▶ **THE PROBLEM**: Whatever the records hold, copy it exactly and completely.

▶ **Stored data**:
[Start of section]

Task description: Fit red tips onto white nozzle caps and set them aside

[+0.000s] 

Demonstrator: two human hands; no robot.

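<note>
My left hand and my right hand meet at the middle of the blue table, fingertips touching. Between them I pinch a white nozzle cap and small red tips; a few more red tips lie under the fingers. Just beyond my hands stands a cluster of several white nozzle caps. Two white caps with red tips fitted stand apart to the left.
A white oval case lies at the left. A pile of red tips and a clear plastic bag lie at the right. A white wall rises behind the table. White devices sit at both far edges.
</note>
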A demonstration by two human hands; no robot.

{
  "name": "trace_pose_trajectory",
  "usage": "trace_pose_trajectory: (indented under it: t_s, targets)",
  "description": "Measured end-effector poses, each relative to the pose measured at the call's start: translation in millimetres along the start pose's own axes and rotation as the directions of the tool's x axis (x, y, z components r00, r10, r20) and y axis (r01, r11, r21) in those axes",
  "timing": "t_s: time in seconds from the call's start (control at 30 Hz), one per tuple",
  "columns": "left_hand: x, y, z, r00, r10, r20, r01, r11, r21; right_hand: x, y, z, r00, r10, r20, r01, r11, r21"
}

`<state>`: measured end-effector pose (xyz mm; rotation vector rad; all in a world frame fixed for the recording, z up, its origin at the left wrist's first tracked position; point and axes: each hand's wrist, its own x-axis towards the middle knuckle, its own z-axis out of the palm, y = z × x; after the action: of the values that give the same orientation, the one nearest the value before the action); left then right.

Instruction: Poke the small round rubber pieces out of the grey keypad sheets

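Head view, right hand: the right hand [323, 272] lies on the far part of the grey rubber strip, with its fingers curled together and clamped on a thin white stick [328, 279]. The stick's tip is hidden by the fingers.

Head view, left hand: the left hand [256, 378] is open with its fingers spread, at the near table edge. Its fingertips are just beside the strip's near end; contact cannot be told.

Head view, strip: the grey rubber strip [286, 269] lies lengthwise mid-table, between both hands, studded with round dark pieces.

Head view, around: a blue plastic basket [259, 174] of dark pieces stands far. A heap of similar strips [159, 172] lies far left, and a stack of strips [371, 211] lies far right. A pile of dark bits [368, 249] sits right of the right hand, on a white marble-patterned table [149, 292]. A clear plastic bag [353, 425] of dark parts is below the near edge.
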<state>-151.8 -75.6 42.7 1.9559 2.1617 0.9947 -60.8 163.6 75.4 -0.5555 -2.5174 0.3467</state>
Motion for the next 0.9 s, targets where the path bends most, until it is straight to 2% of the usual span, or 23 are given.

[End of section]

▶ **OUTPUT OF THE TASK**:
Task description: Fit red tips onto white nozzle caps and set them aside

[+0.000s] 

Demonstrator: two human hands; no robot.

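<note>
My left hand and my right hand meet at the middle of the blue table, fingertips touching. Between them I pinch a white nozzle cap and small red tips; a few more red tips lie under the fingers. Just beyond my hands stands a cluster of several white nozzle caps. Two white caps with red tips fitted stand apart to the left.
A white oval case lies at the left. A pile of red tips and a clear plastic bag lie at the right. A white wall rises behind the table. White devices sit at both far edges.
</note>
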A demonstration by two human hands; no robot.

{
  "name": "trace_pose_trajectory",
  "usage": "trace_pose_trajectory: (indented under it: t_s, targets)",
  "description": "Measured end-effector poses, each relative to the pose measured at the call's start: translation in millimetres along the start pose's own axes and rotation as the directions of the tool's x axis (x, y, z components r00, r10, r20) and y axis (r01, r11, r21) in those axes",
  "timing": "t_s: time in seconds from the call's start (control at 30 Hz), one per tuple",
  "columns": "left_hand: x, y, z, r00, r10, r20, r01, r11, r21; right_hand: x, y, z, r00, r10, r20, r01, r11, r21"
}

`<state>`: measured end-effector pose (xyz mm; rotation vector rad; all in a world frame fixed for the recording, z up, its origin at the left wrist's first tracked position; point and axes: each hand's wrist, its own x-axis towards the middle knuckle, its own z-axis out of the palm, y = z × x; after the action: of the values that give the same orientation, the one nearest the value before the action); left then right.

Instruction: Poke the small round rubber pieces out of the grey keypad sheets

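Head view, right hand: the right hand [323, 272] lies on the far part of the grey rubber strip, with its fingers curled together and clamped on a thin white stick [328, 279]. The stick's tip is hidden by the fingers.

Head view, left hand: the left hand [256, 378] is open with its fingers spread, at the near table edge. Its fingertips are just beside the strip's near end; contact cannot be told.

Head view, strip: the grey rubber strip [286, 269] lies lengthwise mid-table, between both hands, studded with round dark pieces.

Head view, around: a blue plastic basket [259, 174] of dark pieces stands far. A heap of similar strips [159, 172] lies far left, and a stack of strips [371, 211] lies far right. A pile of dark bits [368, 249] sits right of the right hand, on a white marble-patterned table [149, 292]. A clear plastic bag [353, 425] of dark parts is below the near edge.
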<state>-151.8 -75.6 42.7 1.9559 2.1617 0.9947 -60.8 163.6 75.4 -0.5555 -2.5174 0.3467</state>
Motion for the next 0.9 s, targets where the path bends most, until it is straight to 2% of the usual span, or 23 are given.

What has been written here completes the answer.